Health Insurance Rates Up 16% Next Year

obamacare

The Affordable Care Act isn’t looking so affordable. Health insurance plans in the Affordable Care Act’s Virginia marketplace could increase in cost by an average of 16% next year, reports the Richmond Times-Dispatch. The numbers are based upon rate changes that insurers have submitted to the Bureau of Insurance ahead of a State Corporation Commission hearing.

The increases are roughly in line with the 11% average increase expected nationally based on a Kaiser Foundation survey of 14 major cities. Richmond, one of the cities surveyed, actually fares better than the state and national averages with an increase of benchmark silver plans of only 6%. Presumably, other parts of the commonwealth are faring worse.

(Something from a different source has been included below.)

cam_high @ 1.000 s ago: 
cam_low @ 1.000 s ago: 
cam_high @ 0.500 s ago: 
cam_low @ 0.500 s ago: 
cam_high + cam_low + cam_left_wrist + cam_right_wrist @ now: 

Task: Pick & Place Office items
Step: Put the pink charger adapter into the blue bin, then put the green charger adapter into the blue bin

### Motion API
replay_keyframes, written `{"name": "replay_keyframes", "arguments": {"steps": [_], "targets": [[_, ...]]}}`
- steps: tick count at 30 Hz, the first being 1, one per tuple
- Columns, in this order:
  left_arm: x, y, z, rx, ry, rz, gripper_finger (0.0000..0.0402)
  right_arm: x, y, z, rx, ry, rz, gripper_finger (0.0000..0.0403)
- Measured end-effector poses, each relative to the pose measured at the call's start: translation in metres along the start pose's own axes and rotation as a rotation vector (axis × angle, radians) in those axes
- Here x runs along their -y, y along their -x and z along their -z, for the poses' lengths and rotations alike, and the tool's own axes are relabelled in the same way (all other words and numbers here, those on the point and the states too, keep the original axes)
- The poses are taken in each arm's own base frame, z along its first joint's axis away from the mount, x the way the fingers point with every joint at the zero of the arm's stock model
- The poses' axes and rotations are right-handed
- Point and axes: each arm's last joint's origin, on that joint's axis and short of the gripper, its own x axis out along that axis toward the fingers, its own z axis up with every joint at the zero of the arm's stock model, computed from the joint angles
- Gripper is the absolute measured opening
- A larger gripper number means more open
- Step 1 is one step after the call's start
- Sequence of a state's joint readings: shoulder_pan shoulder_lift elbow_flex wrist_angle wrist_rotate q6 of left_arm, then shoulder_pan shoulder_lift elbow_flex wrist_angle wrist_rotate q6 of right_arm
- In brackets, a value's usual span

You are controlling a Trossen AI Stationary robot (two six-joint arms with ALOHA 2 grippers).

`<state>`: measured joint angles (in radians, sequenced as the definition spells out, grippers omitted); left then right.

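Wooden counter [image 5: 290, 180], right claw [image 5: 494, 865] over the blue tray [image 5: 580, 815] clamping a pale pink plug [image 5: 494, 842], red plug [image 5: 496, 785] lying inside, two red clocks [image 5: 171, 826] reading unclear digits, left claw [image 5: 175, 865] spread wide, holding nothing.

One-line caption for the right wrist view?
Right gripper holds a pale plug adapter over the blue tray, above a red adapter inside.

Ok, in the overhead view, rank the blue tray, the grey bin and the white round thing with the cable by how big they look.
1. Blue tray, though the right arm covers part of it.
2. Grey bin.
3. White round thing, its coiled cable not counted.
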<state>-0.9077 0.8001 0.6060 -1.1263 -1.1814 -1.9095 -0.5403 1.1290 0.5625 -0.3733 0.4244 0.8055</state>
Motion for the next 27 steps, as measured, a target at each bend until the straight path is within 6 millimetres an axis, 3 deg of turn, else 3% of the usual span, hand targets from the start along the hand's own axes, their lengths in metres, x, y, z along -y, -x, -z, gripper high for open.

What’s going on? In a word, adverse selection. Sick people who anticipate big medical bills are signing up while healthier people are paying the penalties (or taxes, depending upon your legal context) for not participating and then enrolling when they need the coverage.

Or as Doug Gray, executive director of the Virginia Association of Health Plans, put it to Katie Demeria with the T-D: “The problem is we haven’t gotten all the healthy people, but we have gotten most of the sick people.”

The problem was widely anticipated. Indeed, the Affordable Care Act attempted to forestall adverse selection by imposing penalties/taxes on uninsured Americans who declined to enroll. But it turns out that the incentives were not harsh enough. (It would be interesting to know how aggressively the Obama administration is enforcing the provision — strict enforcement could create a political backlash.)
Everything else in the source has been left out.